Bispecific tandem diabody for tumor therapy with improved antigen binding and pharmacokinetics

• Published in: Journal of molecular biology Vol. 293; no. 1; pp. 41 - 56
• Main Authors: Kipriyanov, Sergey M, Moldenhauer, Gerhard, Schuhmacher, Jochen, Cochlovius, Björn, Von der Lieth, Claus-Wilhelm, Matys, E.Ronald, Little, Melvyn
• Format: Journal Article
• Language: English
• Published: England Elsevier Ltd 15.10.1999
• Subjects: Animals; Antibodies, Bispecific - genetics; Antibodies, Bispecific - pharmacokinetics; Antibodies, Neoplasm - genetics; Antibodies, Neoplasm - metabolism; Antigens, CD19 - immunology; Antigens, Neoplasm - immunology; bispecific diabody; Cancer Vaccines - pharmacokinetics; CD3 Complex - immunology; Cell Line; Dimerization; domain swapping; Escherichia coli; Escherichia coli - metabolism; Flow Cytometry; human CD19; human CD3; Humans; Immunoglobulin Fragments - immunology; Immunoglobulin Fragments - metabolism; Immunoglobulin Variable Region - genetics; Immunoglobulin Variable Region - immunology; Jurkat Cells; Lymphoma, B-Cell; Mice; Models, Molecular; Neoplasms - immunology; Neoplasms - therapy; Protein Binding; Recombinant Proteins - immunology; Recombinant Proteins - metabolism; tandem diabody; LL; TCR; IMAC; Tandab; sc-diabody; human CD19; BsAb; AUC; domain swapping; scFv; bispecific diabody; SL; tandem diabody; human CD3
• ISSN: 0022-2836; 1089-8638
• DOI: 10.1006/jmbi.1999.3156

To increase the valency, stability and therapeutic potential of bispecific antibodies, we designed a novel recombinant molecule that is bispecific and tetravalent.

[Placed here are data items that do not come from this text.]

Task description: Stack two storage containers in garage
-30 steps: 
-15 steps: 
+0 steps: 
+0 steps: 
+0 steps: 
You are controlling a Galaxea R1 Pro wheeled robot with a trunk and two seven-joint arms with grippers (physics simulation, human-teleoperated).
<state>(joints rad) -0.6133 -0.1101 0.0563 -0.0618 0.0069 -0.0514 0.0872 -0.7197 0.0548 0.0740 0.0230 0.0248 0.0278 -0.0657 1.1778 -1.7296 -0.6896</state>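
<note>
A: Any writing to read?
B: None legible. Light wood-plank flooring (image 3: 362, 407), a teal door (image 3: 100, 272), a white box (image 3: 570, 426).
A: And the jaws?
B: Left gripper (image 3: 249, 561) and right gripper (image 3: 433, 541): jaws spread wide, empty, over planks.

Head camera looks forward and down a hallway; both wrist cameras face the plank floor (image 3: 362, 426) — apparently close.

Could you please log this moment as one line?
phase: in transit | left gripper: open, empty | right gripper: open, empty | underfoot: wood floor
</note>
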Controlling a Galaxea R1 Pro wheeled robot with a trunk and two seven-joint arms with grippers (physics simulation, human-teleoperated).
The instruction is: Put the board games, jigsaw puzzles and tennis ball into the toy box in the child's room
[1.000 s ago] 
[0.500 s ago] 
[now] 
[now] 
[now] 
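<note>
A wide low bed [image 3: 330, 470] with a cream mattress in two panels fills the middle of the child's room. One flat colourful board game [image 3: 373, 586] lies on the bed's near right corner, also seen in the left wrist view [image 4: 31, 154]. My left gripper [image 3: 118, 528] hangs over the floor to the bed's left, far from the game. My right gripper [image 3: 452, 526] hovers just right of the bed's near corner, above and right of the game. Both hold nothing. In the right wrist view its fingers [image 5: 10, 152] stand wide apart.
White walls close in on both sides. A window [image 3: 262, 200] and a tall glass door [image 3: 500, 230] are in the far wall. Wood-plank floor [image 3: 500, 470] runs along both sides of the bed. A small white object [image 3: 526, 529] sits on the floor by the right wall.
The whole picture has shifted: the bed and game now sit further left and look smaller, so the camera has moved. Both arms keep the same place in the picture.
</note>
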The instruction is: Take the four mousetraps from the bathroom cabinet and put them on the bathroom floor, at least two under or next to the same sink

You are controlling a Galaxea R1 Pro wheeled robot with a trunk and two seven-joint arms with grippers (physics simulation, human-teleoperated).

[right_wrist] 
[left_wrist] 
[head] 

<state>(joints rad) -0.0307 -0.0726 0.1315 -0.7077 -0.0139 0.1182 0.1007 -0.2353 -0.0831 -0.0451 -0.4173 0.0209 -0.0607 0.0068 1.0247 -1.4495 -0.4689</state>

It was constructed by linking four antibody variable domains (V H and V L) with specificities for human CD3 (T cell antigen) or CD19 (B cell marker) into a single chain construct. After expression in Escherichia coli, intramolecularly folded bivalent bispecific antibodies with a mass of 57 kDa (single chain diabodies) and tetravalent bispecific dimers with a molecular mass of 114 kDa (tandem diabodies) could be isolated from the soluble periplasmic extracts. The relative amount of tandem diabodies proved to be dependent on the length of the linker in the middle of the chain and bacterial growth conditions. Compared to a previously constructed heterodimeric CD3 × CD19 diabody, the tandem diabodies exhibited a higher apparent affinity and slower dissociation from both CD3 + and CD19 + cells. They were also more effective than diabodies in inducing T cell proliferation in the presence of tumor cells and in inducing the lysis of CD19 + cells in the presence of activated human PBL. Incubated in human serum at 37 °C, the tandem diabody retained 90 % of its antigen binding activity after 24 hours and 40 % after one week. In vivo experiments indicated a higher stability and longer blood retention of tandem diabodies compared to single chain Fv fragments and diabodies, properties that are particularly important for potential clinical applications.